Um dos maiores destaques, que permeou o imaginário popular por décadas foi a capa da revista "Veja" com o cantor Cazuza, bastante debilitado, junto do texto: "Uma vítima da Aids agoniza em praça pública".
Se naquele contexto a falta de informação e o viés negativo sobre a doença foi o problema, nas últimas décadas são a falta de profundidade e a linguagem os maiores obstáculos da mídia na informação sobre HIV/Aids.
Dados do Ministério da Saúde apontam que o maior número de novos casos se dá entre jovens de 14 a 29 anos, o que fez com que o Departamento de DST/AIDS e Hepatites Virais (DDAHV) do Ministério, junto da Organização das Nações Unidas para Educação, a Cultura e a Ciência (UNESCO), lançasse, em 2015, o relatório “A mídia brasileira enfocando os jovens como atores centrais na prevenção de DST/AIDS e Hepatites Virais”.

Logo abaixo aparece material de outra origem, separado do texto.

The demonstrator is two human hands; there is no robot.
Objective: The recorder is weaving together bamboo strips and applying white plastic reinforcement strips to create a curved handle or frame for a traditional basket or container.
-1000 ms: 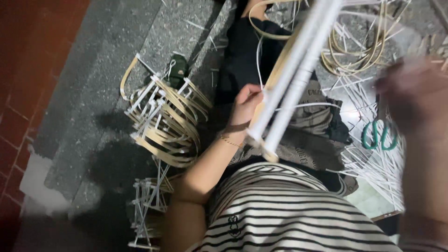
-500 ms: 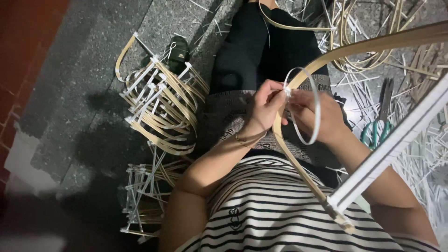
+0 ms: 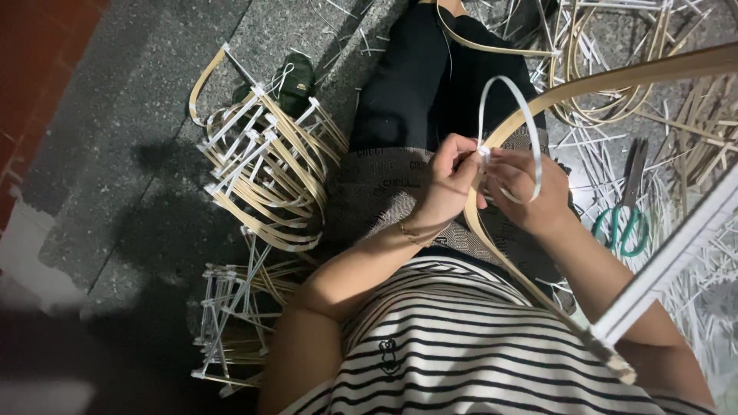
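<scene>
I sit on the floor and both hands meet over my lap. My left hand (image 3: 447,181) pinches a curved bamboo strip (image 3: 607,80) where a white plastic strap (image 3: 515,100) loops around it. My right hand (image 3: 530,190) grips the same strip and the strap's end just to the right. The bamboo strip arcs from the upper right down past my hands to a white bar (image 3: 669,261) at the lower right. The fingertips hide the joint itself.
A pile of finished bamboo frames with white ties (image 3: 265,169) lies on the grey floor to my left, more frames (image 3: 231,323) nearer me. Green-handled scissors (image 3: 624,223) lie to the right among loose strips and white offcuts (image 3: 676,123). A dark green bundle (image 3: 294,77) sits behind the pile.
One second ago my left hand alone held the white bars upright and the right was blurred away. Both hands have come together on the bamboo strip, and the white strap loop has risen higher.
</scene>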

“Os meios de comunicação precisam buscar uma linguagem capaz de alcançar diretamente a juventude, que seja menos impositiva e mais acessível. Só o “use camisinha” não tem funcionado. Além disso, hoje os jovens acessam as informações pela internet, por blogs que muitas vezes trazem conteúdos pouco qualificados”, afirmou na época do lançamento do relatório, Mariana Braga, Oficial de Programa do setor de Educação Preventiva da UNESCO no Brasil.
O entretenimento tampouco tem auxiliado na construção de narrativas e informação. As telenovelas, produtos de muita visibilidade, por exemplo, pouco abordaram o tema ao longo das décadas - e quando o fazem, em sua maioria, atrelam as tramas a mulheres, como Erica (Samara Felippo), na temporada de 1999 de "Malhação", Gina (Carla Diaz), em "Sete Pecados", de 2007, ou então Joy (Yara Charry), em "Todas as Flores", exibida este ano.
A representação feminina contraria uma realidade do Boletim Epidemiológico de HIV/Aids que apontou 25 casos em homens para cada 10 em mulheres em 2021.
Cabe reforçar que o HIV é uma sigla para vírus da imunodeficiência humana, que hoje ainda não tem cura, mas existe tratamento que evita que a pessoa desenvolva a síndrome da imunodeficiência adquirida, chamada AIDS.
Denominado comumente de terapia antirretroviral, conhecido também pela sigla TARV, o tratamento feito corretamente, faz inclusive com que pessoas com o vírus deixem de transmitir o vírus.
A UNAIDS, programa conjunto das Nações Unidas que tem como objetivo liderar e coordenar a resposta global à epidemia de HIV/AIDS, destaca ainda que "ninguém morre 'de AIDS', mas por doenças oportunistas causadas pela falha no sistema imunológico quando não é realizado o tratamento correto".